Take the cross first. It was the mode of execution reserved primarily for insurrectionists against the Roman occupation of Palestine. The fact that Jesus was crucified indicates that the Romans believed him to be a revolutionary terrorist. How could it have been otherwise, Aslan asks? After all, Jesus was widely considered the “messiah” – i.e. as the one, like David in today’s first reading, expected to lead “The War” against Israel’s oppressors.

Moreover, he proclaimed the “Kingdom of God,” a highly politicized metaphor which could only be understood as an alternative to Roman rule. It would return Israel, Jesus himself promised, to Yahweh’s governance and accord primacy to the poor and marginalized. The Romans drew logical conclusions. Put otherwise, the Roman cross itself provides bloody testimony to the radical threat the empire saw personified in Jesus.

That threat was made specific in the inscription the Romans placed over the head of the crucified Jesus. It read, “King of the Jews.”

Typically, those words are interpreted as a cruel joke by the Roman procurator, Pontius Pilate – as if he were simply poking fun at those who saw Jesus as the worthy successor of Israel’s beloved King David.

However, according to Reza Aslan, nothing humorous was intended by the inscription. Instead it was a titulus. Every victim of crucifixion had one – a statement of the reason for his execution. The motive for Jesus’ crucifixion was the same as for the many others among his contemporaries who were executed for the same crime: aspiring to replace Roman rule with home rule – with an Israel governed by Jews instead of Romans. The titulus on Jesus’ cross, along with the cross itself identify him as the antithesis of what he eventually became, a Roman tool.

And then there are those two thieves. Aslan says they weren’t “thieves” at all. That’s a mistranslation, he points out. A better translation of the Greek word, lestai , would be “bandits” – the common designation in the first century for insurrectionists. And there probably weren’t just two others crucified the day Jesus was assassinated. There may have been a dozen or more.

And, no, the whole world wasn’t watching either. As scripture scholar John Dominic Crossan observes, Jesus would have represented hardly a blip on the screen of Pontius Pilate. And Jews would have averted their eyes from the spectacle depicted in this morning’s gospel.

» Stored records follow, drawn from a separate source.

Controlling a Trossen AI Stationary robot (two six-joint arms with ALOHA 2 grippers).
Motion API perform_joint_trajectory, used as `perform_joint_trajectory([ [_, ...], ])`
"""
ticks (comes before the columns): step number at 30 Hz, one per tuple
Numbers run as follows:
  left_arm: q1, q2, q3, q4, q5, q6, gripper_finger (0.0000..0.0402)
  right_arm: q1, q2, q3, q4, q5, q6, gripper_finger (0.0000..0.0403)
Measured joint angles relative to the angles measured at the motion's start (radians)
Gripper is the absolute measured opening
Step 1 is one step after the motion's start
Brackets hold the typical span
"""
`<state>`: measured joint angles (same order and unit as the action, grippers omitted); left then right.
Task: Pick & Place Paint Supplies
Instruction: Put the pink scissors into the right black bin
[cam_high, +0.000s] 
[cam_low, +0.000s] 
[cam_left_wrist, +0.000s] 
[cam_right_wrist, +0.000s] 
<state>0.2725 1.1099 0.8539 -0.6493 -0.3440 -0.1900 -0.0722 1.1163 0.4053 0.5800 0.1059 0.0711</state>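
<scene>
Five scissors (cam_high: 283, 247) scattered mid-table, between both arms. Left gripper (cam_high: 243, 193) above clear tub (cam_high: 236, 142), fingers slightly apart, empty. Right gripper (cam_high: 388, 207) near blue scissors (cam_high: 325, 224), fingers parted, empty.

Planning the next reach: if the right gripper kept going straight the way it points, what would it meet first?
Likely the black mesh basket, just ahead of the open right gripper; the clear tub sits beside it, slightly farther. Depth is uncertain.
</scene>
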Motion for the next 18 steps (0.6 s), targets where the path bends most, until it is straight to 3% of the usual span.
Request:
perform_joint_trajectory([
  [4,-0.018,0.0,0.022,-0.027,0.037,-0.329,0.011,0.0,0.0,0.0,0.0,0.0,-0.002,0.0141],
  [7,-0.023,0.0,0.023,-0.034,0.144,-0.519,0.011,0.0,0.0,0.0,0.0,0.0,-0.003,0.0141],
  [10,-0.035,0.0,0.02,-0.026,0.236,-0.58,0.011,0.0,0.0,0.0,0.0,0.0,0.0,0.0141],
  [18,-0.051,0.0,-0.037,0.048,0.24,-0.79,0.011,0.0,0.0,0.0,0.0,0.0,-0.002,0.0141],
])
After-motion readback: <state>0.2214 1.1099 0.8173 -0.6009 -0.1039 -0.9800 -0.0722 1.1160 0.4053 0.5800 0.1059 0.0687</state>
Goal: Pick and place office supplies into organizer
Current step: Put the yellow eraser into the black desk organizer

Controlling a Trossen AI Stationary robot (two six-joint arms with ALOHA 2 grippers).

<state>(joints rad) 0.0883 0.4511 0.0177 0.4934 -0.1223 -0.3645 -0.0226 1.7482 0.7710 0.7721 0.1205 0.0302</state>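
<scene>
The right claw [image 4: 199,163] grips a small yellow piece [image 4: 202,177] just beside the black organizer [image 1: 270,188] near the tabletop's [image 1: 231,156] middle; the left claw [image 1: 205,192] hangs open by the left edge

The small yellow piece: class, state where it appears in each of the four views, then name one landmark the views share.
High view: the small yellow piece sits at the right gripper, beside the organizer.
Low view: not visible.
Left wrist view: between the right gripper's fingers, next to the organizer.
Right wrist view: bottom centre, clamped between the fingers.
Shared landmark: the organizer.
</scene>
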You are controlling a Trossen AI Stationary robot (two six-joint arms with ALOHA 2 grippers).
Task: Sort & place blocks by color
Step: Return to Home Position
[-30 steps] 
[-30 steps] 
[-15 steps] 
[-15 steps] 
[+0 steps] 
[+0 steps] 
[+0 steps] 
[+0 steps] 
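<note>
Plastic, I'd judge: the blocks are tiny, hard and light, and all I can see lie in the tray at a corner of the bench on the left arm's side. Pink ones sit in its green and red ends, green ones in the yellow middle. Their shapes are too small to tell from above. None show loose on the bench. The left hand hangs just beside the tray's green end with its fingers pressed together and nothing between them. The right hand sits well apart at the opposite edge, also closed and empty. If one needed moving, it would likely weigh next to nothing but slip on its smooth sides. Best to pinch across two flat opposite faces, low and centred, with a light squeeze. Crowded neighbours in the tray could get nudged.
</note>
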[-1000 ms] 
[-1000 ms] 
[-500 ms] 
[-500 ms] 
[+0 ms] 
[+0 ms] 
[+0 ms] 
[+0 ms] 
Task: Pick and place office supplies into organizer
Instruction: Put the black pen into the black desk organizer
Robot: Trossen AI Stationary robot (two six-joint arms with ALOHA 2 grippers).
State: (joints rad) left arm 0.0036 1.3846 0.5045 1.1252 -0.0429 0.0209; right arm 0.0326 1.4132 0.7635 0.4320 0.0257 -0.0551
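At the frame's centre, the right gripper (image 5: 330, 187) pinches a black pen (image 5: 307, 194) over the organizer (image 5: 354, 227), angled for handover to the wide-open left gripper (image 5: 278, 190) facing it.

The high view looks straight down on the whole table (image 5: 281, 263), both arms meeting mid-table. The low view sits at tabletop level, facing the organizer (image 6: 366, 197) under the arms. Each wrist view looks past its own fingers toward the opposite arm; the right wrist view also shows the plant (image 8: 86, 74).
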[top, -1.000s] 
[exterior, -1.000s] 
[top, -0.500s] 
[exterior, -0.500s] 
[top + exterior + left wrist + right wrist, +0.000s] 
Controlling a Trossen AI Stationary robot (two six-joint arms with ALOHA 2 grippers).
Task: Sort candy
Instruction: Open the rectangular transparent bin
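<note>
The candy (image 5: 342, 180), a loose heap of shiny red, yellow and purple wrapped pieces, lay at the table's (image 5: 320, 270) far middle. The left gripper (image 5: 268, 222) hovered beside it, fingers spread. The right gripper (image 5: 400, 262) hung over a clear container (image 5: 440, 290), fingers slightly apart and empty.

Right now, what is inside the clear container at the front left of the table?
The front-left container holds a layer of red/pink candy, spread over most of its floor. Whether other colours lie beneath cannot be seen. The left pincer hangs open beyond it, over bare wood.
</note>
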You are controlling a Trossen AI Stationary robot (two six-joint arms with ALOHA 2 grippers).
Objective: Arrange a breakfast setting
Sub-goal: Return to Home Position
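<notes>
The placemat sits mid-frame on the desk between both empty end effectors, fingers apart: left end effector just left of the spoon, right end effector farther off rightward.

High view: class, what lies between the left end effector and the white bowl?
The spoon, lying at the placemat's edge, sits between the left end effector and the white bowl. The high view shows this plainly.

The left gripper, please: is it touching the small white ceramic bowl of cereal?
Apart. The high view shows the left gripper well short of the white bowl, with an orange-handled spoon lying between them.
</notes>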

They wouldn’t want to see “one more good Jew” suffering the fate of so many heroic patriots.

In this context the dialog between Jesus and two of the terrorists crucified with him takes on great significance. Actually, it documents the beginning of the process I described of changing Jesus’ image from insurrectionist to depoliticized teacher.

Think about it. Luke’s account of Jesus’ words and deeds was first penned about the year 85 or 90 – 20 years or so after the Roman-Jewish War (66-70 C.E.). By then the Romans had utterly defeated the Jews, destroyed Jerusalem and its temple as well as slaughtered the city’s population including practically all of the eyewitnesses of Jesus’ messianic campaign. Virtually the only Christians left standing were foreigners – gentiles living in population centers like Rome, Alexandria and Antioch. Few of these had any understanding of or sympathy for Judaism much less for Jewish politics and its liberation movements.

Besides that, in the war’s aftermath, both Jews and Christians sought to distance themselves from the socio-political expectations that had brought on the disaster of the Jewish War. So Judaism tried to transform itself from a Temple-centered religion to one focused on the local synagogue and rabbinic teaching – both overwhelmingly concerned with simply preserving the culture and identity of a people in diaspora.

For their part, Christians became anxious to show the Roman world that it had nothing to fear from their membership.

One way of doing that was to distance the dying Jesus from the Jewish insurgents and their terrorist actions against their oppressors. So in Luke’s death-bed dialog among three crucified revolutionaries, one of the terrorists admits that Jesus is “under the same sentence” as he and his comrade in arms. Given what Aslan said about crucifixion, that fact was undeniable. All three had been sentenced as insurrectionists.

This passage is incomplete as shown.